I'll begin with women, which is where I started to realize how grossly unfair it all is. I remember distinctly in freshman year of high school hearing almost everyone in the locker room bitching about how unfair it is that women are called whores if they have sex with more than one person, but men are commended for it. (Note, they said girls and guys.. same general rules apply.)  But even then I also noticed the other, darkly twisted side of the entire thing. I'm honestly not even sure I can post this without twisting it to untwist it to explain it because it's that jumbled.

Wow I honestly have no idea where to start.. Okay. Basically, women and men have been lumped into very peculiar, rigid, twisted and confused archetypes of the masculine and feminine. Women are, as my father said, supposed to be a lady on the street and a whore in bed. That's kinda true.. And kinda not.  Females and males are expected to be such an extremely varied array of traits and are supposed to do so many actions to conform to it that all that happens is people get more upset and confused as time goes on. This is things I have observed in large quantities, and I'm not saying that everyone believes it, but growing up we are given so many mixed signals that they grow into contorted forests, festering within.

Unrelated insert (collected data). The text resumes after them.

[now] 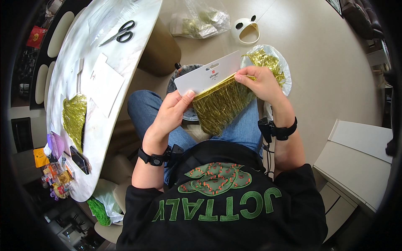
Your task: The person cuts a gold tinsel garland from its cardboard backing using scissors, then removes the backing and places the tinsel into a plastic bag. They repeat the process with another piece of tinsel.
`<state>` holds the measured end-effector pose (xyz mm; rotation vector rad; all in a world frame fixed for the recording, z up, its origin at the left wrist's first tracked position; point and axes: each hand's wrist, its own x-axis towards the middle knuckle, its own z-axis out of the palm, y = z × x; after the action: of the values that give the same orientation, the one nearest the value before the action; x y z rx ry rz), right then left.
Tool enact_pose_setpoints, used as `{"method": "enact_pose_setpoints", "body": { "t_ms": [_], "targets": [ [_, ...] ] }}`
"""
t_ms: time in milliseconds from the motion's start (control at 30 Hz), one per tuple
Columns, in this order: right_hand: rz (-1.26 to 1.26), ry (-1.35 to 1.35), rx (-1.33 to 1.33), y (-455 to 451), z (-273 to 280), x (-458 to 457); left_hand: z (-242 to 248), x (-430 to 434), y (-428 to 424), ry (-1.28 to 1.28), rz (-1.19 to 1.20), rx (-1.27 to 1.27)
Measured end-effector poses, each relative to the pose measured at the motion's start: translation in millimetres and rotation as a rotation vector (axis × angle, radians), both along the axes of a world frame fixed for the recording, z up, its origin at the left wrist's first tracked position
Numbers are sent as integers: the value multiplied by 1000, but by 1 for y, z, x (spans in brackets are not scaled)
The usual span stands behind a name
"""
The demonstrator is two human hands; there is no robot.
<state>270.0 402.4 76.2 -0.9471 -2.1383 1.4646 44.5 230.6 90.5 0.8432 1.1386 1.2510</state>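
Observation:
A white header card (207, 73) with printing and a hang slot is held over my lap, tilted up to the right. Gold tinsel fringe (223, 105) hangs below it from a shiny gold band. My left hand (174, 108) pinches the lower left corner of the card and the band's end, thumb on top. With thumb and forefinger, my right hand (262, 83) grips the gold band near the card's right end. Behind that hand, more gold tinsel (265, 62) spills over a white plastic bag (286, 77).
On the marble table (103, 135) at left lie black-handled scissors (121, 34), white cards (105, 83), a gold fringe piece (74, 119) and a phone (79, 160). A lined bin (172, 84) stands beyond my knees. A clear bag (201, 22) and a white eyed container (246, 29) rest on the floor.

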Motion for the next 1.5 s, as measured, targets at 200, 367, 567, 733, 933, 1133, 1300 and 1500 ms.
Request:
{"method": "enact_pose_setpoints", "body": {
  "t_ms": [200, 367, 567, 733, 933, 1133, 1300, 1500],
  "targets": [
    [-58, -45, 5, -2, 1, -2, 2, 1, -1, 23, -9, 0],
    [-117, -84, 60, -2, 4, -1, 2, 1, -2, 25, -12, 5],
    [-129, 4, 38, 3, -3, 2, 3, -5, -4, 5, -33, 7],
    [-33, 52, -51, 7, -7, 6, 1, -8, -7, -79, -37, 10],
    [2, 199, -352, 6, -7, 10, -3, -18, -9, -221, -42, -10],
    [-34, 214, -343, -5, 5, 8, -17, -20, 11, -127, 196, -73],
    [-181, 262, 378, -38, 11, -23, -30, 19, 35, 248, 590, -122],
    [-138, 204, 746, -61, 6, -45, -16, 55, 24, -197, 301, 140]
  ]
}}
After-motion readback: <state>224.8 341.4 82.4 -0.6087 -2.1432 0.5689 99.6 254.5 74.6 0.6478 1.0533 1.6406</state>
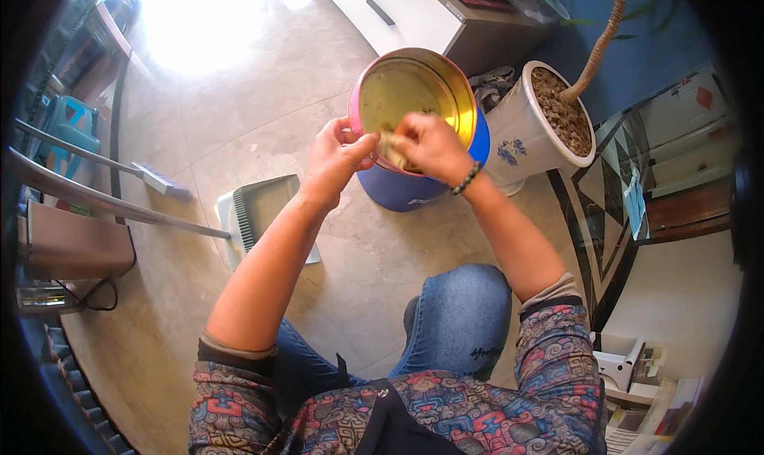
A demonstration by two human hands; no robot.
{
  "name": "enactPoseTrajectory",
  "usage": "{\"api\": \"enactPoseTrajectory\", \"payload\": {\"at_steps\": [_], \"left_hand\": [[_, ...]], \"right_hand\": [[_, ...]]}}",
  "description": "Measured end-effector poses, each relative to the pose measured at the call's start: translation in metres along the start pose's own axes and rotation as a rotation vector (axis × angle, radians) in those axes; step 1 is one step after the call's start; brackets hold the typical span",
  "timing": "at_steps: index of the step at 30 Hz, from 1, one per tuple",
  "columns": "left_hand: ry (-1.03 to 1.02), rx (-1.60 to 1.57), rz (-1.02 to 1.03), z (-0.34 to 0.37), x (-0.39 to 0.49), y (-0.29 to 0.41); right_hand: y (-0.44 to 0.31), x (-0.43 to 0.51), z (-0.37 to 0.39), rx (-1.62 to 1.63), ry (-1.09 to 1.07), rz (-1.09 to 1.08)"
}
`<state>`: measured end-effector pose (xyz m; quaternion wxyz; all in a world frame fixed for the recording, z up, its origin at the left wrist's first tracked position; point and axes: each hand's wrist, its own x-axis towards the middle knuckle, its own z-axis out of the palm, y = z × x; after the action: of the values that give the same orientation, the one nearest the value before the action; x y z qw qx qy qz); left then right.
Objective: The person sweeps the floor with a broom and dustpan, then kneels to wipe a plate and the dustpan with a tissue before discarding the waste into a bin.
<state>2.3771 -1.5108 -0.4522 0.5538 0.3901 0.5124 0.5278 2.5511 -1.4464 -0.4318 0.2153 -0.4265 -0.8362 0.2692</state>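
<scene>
A round tin with a golden inside and a pink rim stands tilted on or against a blue container; how they join is hidden. My left hand pinches the tin's near left rim between thumb and fingers. Over the near edge of the opening, my right hand, with a dark bead bracelet at the wrist, holds a blurred, pale crumpled item, perhaps a cloth. Its lower end hangs by the rim. Small dark specks lie on the tin's bottom.
Right of the tin, a tree trunk grows from a white flowerpot. A grey dustpan lies left of my left forearm, with a broom farther left. A white-fronted cabinet stands beyond the tin. My bent knee is below.
</scene>
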Motion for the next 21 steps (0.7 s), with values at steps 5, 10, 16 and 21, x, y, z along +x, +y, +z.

Women are expected to be sexually deviant to please men, and yet if they are they're considered whores. I've heard women called bitches, whores, by people being dead serious that all women are sluts, that they're weaker than men, that they belong in the kitchen... Essentially, think of every stereotype you've heard of women. None of them are true completely because people aren't like that. I don't claim to know why it all got so twisted, but looking around it all disturbs me. I'm also not saying that everyone believes it, or that it's true.. But as kids we were given fairly restrictive gender roles, which often contradicted each other and themselves. People aren't just positive or negative, masculine or feminine, because the traits themselves are not gender specific.

It's almost like a lot of people are acting like they THINK people want them to act, which continues the cycle. Unfortunately, I have no clue how to help. All of my life that I can remember I have felt detached, an observer in the game of life. I see what's wrong, but for some reason I'm just too detached to be able to find the piece to FIX the problems that I can see. It's like.. I can see what it SHOULD be, but I have no idea how to rearrange the pieces of the twisted puzzle.

People's actions and personalities can't be confined to female or male because female and male are archetypes created by the physical body parts of each. Sure, it makes sense in SOME WAYS.. but not all. Logically I can understand it to a small degree but it just grew twisted and contorted and... it really bugs me. I don't like feeling like anything I do is going to conform to someone's twisted archetype of how they think I do or should act. Nothing is that simple... The beauty of life is the systems in it. So why are the ones that matter the most twisted by people? I don't understand how it happened... I really don't. How did we come to this confusing point in society? How? How did this happen to us? How can we fix it?